# What the task asks:
For the data below, give the number of lines containing "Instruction" and nothing more.
----------------------------------------
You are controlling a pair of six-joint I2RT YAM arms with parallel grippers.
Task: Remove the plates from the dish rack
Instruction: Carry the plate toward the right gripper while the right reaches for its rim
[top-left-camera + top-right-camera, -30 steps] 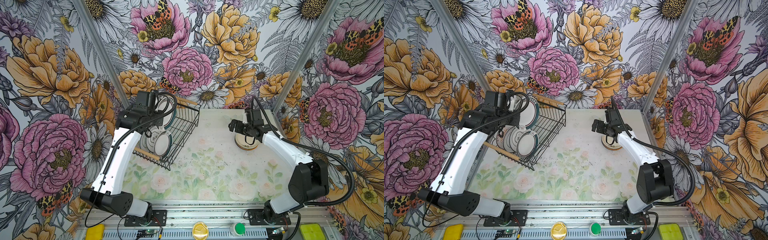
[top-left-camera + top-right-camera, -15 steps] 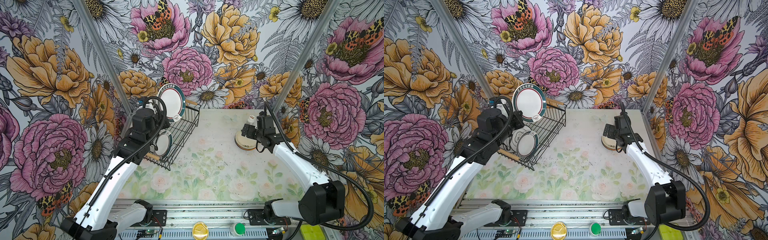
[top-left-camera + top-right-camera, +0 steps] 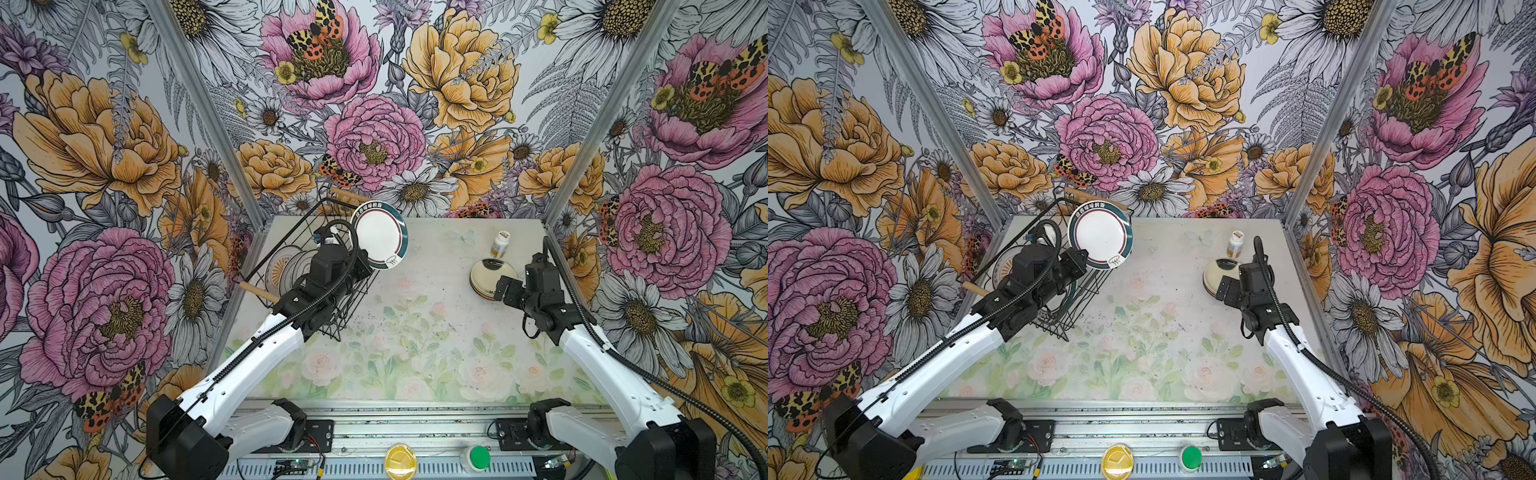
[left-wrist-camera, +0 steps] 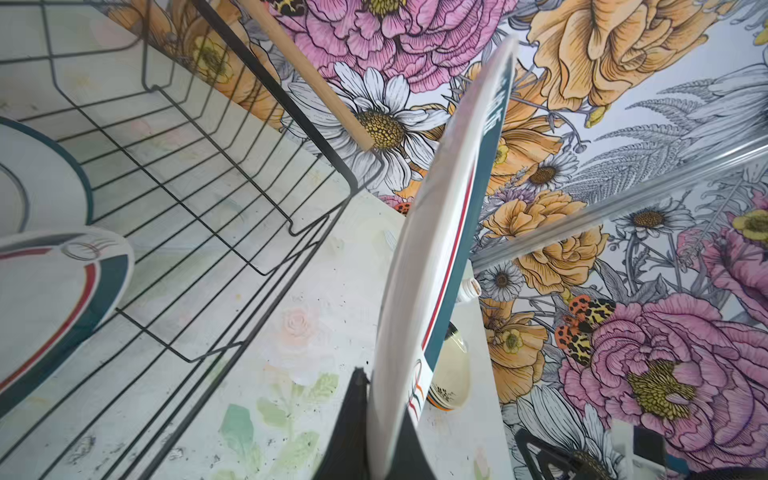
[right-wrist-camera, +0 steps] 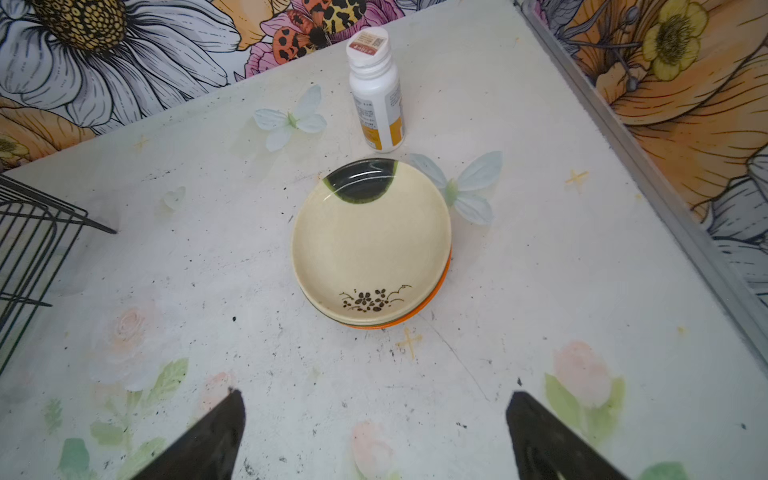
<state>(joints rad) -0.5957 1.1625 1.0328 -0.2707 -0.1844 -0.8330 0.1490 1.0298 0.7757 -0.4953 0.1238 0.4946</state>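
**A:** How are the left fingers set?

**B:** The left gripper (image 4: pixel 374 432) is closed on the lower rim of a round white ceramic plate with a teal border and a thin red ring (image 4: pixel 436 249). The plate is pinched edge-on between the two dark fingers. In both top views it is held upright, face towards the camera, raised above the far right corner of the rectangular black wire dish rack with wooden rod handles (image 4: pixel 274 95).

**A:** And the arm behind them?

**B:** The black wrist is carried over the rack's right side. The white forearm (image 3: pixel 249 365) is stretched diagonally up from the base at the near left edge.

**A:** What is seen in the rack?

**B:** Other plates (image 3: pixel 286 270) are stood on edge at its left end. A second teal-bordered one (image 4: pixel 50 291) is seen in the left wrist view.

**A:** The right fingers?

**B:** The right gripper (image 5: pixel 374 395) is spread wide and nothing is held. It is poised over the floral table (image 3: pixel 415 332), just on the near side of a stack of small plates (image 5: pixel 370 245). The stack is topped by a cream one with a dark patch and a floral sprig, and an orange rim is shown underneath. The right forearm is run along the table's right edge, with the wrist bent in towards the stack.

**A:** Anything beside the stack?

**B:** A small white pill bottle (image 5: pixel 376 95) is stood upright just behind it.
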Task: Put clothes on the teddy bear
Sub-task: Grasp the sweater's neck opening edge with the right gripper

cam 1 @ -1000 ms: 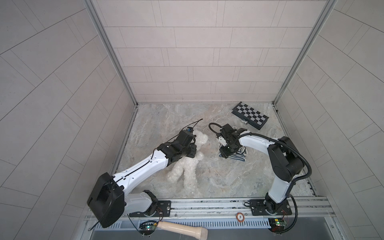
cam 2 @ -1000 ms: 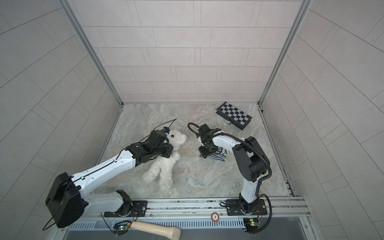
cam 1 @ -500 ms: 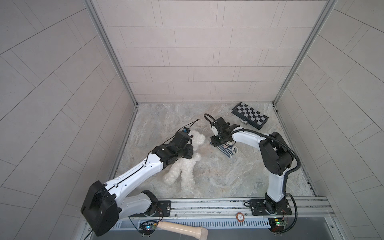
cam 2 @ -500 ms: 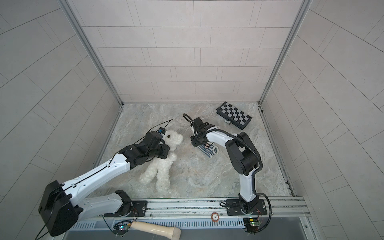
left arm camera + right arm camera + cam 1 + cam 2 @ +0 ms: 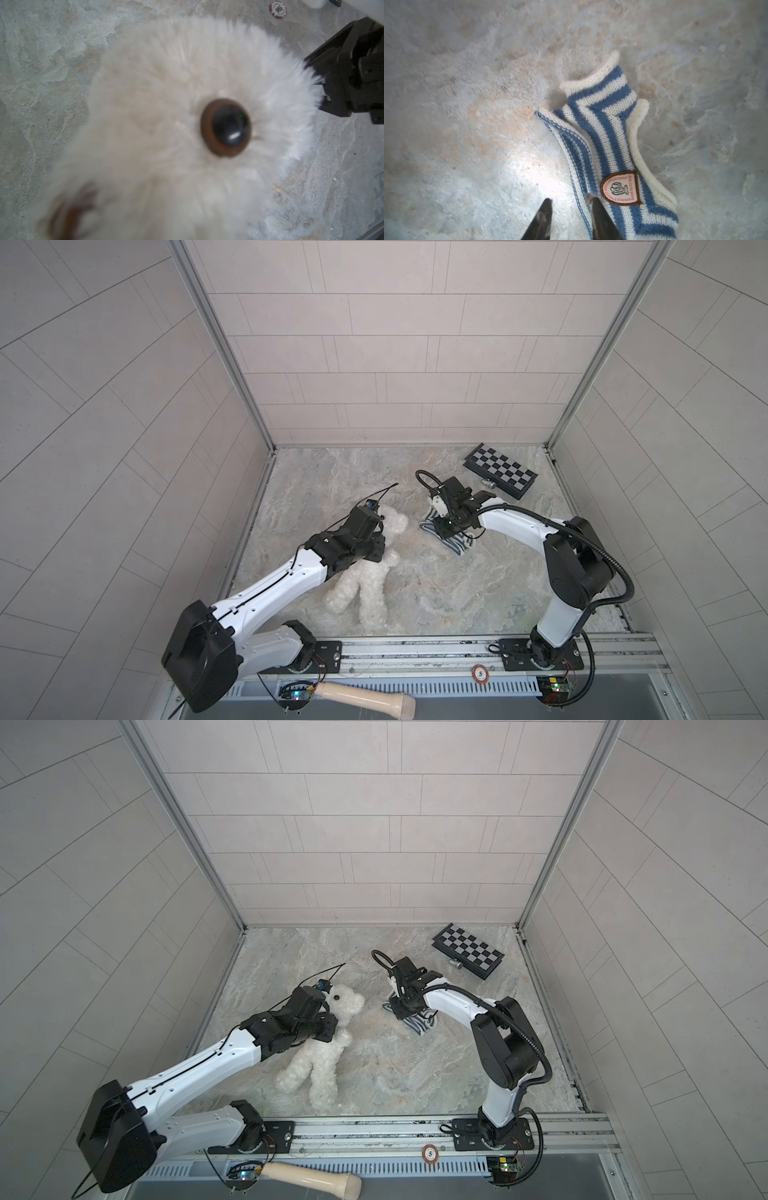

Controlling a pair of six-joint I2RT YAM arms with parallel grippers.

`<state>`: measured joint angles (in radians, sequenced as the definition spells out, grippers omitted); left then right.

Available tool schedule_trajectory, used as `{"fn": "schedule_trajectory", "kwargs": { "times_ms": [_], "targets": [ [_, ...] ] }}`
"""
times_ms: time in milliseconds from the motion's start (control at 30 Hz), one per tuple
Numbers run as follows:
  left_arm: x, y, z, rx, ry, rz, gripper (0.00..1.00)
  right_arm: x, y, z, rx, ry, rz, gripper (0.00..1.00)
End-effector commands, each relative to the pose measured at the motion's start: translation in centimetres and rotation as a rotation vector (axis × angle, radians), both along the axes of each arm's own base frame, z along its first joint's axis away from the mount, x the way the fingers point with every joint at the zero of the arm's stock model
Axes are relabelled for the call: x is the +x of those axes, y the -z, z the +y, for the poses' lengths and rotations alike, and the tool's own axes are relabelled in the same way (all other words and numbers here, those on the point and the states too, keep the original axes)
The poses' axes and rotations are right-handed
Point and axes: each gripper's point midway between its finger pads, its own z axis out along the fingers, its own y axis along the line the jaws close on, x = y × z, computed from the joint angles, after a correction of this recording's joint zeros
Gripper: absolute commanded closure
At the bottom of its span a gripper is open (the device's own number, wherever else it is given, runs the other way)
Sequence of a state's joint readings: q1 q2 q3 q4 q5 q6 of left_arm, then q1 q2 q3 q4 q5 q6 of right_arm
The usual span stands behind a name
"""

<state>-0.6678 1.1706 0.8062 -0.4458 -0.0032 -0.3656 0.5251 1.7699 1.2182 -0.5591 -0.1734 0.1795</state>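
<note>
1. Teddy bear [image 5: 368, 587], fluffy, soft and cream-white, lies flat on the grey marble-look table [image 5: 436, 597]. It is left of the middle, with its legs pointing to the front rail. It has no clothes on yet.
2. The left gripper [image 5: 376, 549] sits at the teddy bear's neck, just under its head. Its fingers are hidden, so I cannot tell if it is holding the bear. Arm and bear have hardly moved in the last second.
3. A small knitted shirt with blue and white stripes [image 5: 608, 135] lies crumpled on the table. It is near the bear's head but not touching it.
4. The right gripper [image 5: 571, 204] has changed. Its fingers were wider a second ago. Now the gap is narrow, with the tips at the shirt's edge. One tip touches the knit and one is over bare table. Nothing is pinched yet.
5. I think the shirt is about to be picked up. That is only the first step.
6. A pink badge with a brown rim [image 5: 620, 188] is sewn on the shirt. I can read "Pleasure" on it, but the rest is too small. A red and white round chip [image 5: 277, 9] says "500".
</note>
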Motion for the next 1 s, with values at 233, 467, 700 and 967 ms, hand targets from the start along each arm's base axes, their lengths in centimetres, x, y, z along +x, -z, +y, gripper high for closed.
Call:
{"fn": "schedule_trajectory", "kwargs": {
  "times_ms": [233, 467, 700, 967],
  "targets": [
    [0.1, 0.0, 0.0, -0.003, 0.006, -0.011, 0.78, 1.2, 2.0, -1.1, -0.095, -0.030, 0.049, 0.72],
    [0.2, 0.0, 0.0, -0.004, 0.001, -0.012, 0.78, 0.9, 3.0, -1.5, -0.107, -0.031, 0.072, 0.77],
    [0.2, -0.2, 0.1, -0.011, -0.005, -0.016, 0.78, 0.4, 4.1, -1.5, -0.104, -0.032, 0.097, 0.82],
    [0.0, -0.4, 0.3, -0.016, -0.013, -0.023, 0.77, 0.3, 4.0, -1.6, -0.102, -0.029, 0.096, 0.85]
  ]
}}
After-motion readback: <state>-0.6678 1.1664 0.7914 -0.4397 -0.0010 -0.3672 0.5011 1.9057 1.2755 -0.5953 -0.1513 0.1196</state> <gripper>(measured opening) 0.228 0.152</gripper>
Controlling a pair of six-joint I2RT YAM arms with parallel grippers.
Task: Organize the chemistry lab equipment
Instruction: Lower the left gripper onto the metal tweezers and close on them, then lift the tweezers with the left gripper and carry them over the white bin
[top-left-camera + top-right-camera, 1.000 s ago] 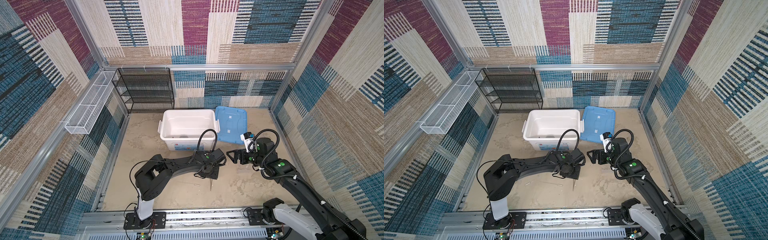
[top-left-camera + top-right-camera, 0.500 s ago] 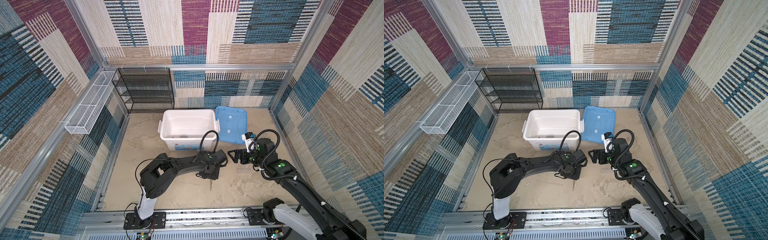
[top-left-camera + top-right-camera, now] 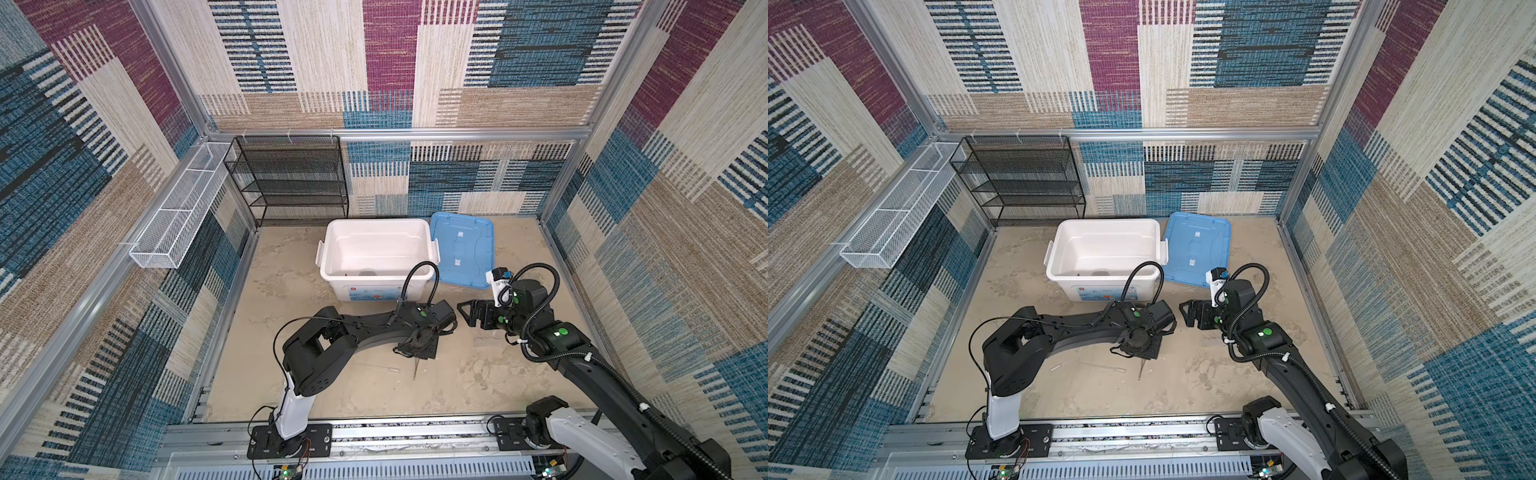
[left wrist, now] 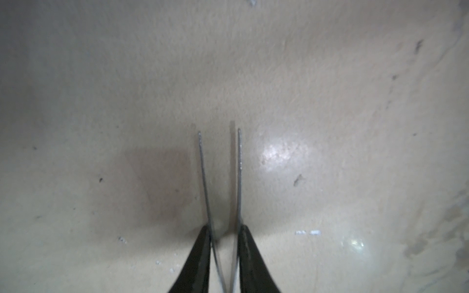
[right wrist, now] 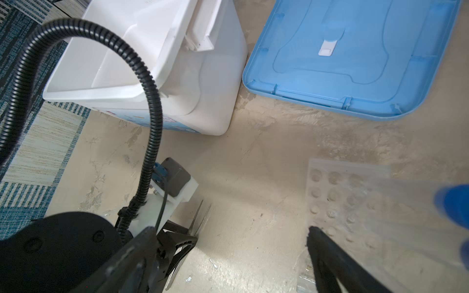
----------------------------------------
# Exercise answer:
2